On Wed 12-09-18 20:12:30, Arun KS wrote:
> On 2018-09-12 18:47, Michal Hocko wrote:
> > On Wed 12-09-18 22:57:43, Balbir Singh wrote:
> > > On Wed, Sep 12, 2018 at 12:38:53PM +0200, Michal Hocko wrote:
> > > > On Wed 12-09-18 14:56:45, Arun KS wrote:
> > > > > When free pages are done with pageblock_order, time spend on
> > > > > coalescing pages by buddy allocator can be reduced. With
> > > > > section size of 256MB, hot add latency of a single section
> > > > > shows improvement from 50-60 ms to less than 1 ms, hence
> > > > > improving the hot add latency by 60%.
> > > >
> > > > Where does the improvement come from? You are still doing the same
> > > > amount of work except that the number of callbacks is lower. Is this the
> > > > real source of 60% improvement?
> > > >
> > >
> > > It looks like only the first page of the pageblock is initialized, is
> > > some of the cost amortized in terms of doing one initialization for
> > > the page with order (order) and then relying on split_page and helpers
> > > to do the rest? Of course the number of callbacks reduce by a
> > > significant
> > > number as well.
> >
> > Ohh, I have missed that part. Now when re-reading I can see the reason
> > for the perf improvement. It is most likely the higher order free which
> > ends up being much cheaper. This part makes some sense.
> >
> > How much is this feasible is another question. Do not forget we have
> > those external providers of the online callback and those would need to
> > be updated as well.
> Sure Michal, I ll look into this.
>
> >
> > Btw. the normal memmap init code path does the same per-page free as
> > well.

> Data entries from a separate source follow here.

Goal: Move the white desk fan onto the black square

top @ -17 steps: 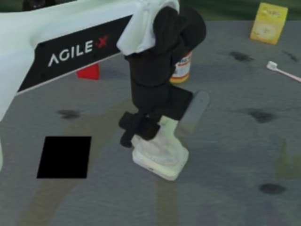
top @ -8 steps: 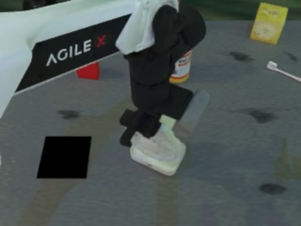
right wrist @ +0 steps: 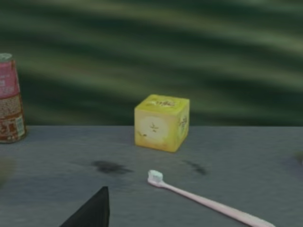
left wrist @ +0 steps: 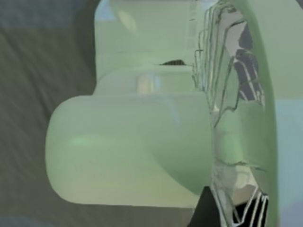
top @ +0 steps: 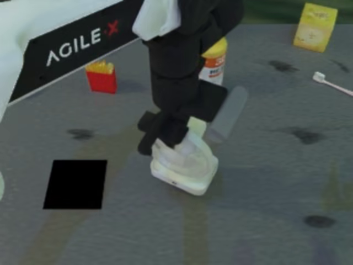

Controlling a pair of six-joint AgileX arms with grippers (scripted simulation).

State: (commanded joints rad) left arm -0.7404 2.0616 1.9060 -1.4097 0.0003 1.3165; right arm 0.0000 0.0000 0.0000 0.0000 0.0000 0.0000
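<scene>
**Grey counter, one fan in hand**

Grey, dark-stained counter (top: pixel 265 182) with a blurred green backdrop behind it.

- White desk fan (top: pixel 185 165): near the middle of the counter, well to the right of the black square (top: pixel 75 184) and apart from it. My left gripper (top: pixel 168 135) is down on its upper part, fingers clamped on it. The top view does not settle whether the base touches the counter.
- Left wrist view: filled by the fan's pale motor knob (left wrist: pixel 132 146) and translucent grille (left wrist: pixel 232 109), with counter beyond; neither shows clearly from above.
- Left arm: white casing with a black panel lettered "AGILE X" in white and red.
- Red carton of fries (top: pixel 101 77): far side, left of the arm.
- Bottle with yellow cap (top: pixel 214 62): partly behind the arm; label unreadable.
- Yellow cube box (top: pixel 315 26): far right corner; the right wrist view shows a pale printed face, unreadable.
- Pink toothbrush (top: pixel 331 83): right edge, near the box.
- Red-labelled can (right wrist: pixel 9 99): seen only in the right wrist view.
- Right gripper: I cannot tell its state.
</scene>
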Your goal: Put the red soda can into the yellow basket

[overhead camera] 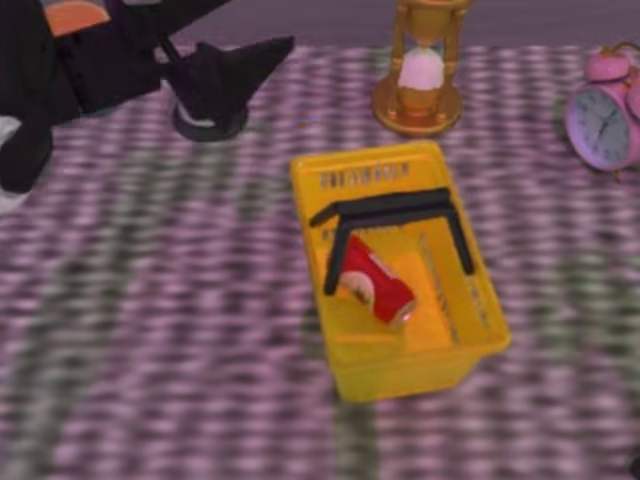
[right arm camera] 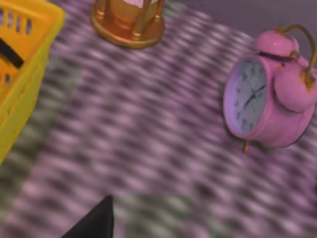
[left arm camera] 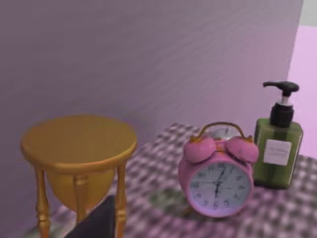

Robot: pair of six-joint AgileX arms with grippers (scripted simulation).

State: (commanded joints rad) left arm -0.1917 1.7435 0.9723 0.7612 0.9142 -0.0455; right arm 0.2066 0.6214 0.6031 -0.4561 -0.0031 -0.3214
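The left arm [overhead camera: 70, 65] is matte black and bulky, with angular casing that narrows into a dark, pointed left gripper [overhead camera: 262, 55]. An orange patch [overhead camera: 75, 16] shows beside it, and a pale grey part [overhead camera: 10, 135] sits at its lower edge

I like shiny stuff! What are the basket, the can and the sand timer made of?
The basket looks like matte yellow plastic: slotted walls, black handles. The can lying inside it seems painted metal, with a silvery end. The sand timer looks like polished brass or gold-coloured metal, though it could be painted; its bulb looks like glass.
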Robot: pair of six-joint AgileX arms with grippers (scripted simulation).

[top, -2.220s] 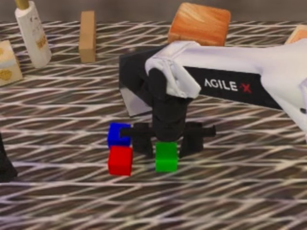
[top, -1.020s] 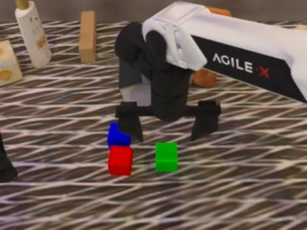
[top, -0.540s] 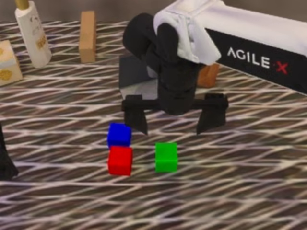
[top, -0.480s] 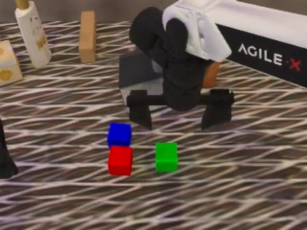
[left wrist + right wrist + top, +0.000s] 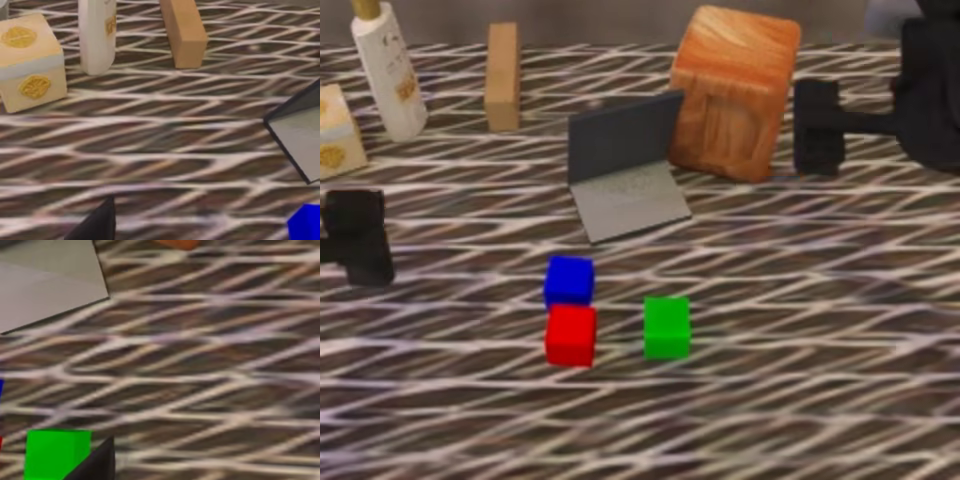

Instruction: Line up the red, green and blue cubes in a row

If we really want to speed the hotplug path then I guess the init
> > one would see a bigger improvement and those two should be in sync.
> Thanks for pointers, Will look further.

I haven't looked closer and I will be travelling next week so just hint.
Have a look at the nobootmem and how it frees pages to the page
allocator in __free_pages_boot_core. Seems exactly what you want and it
also answers your question about reference counting.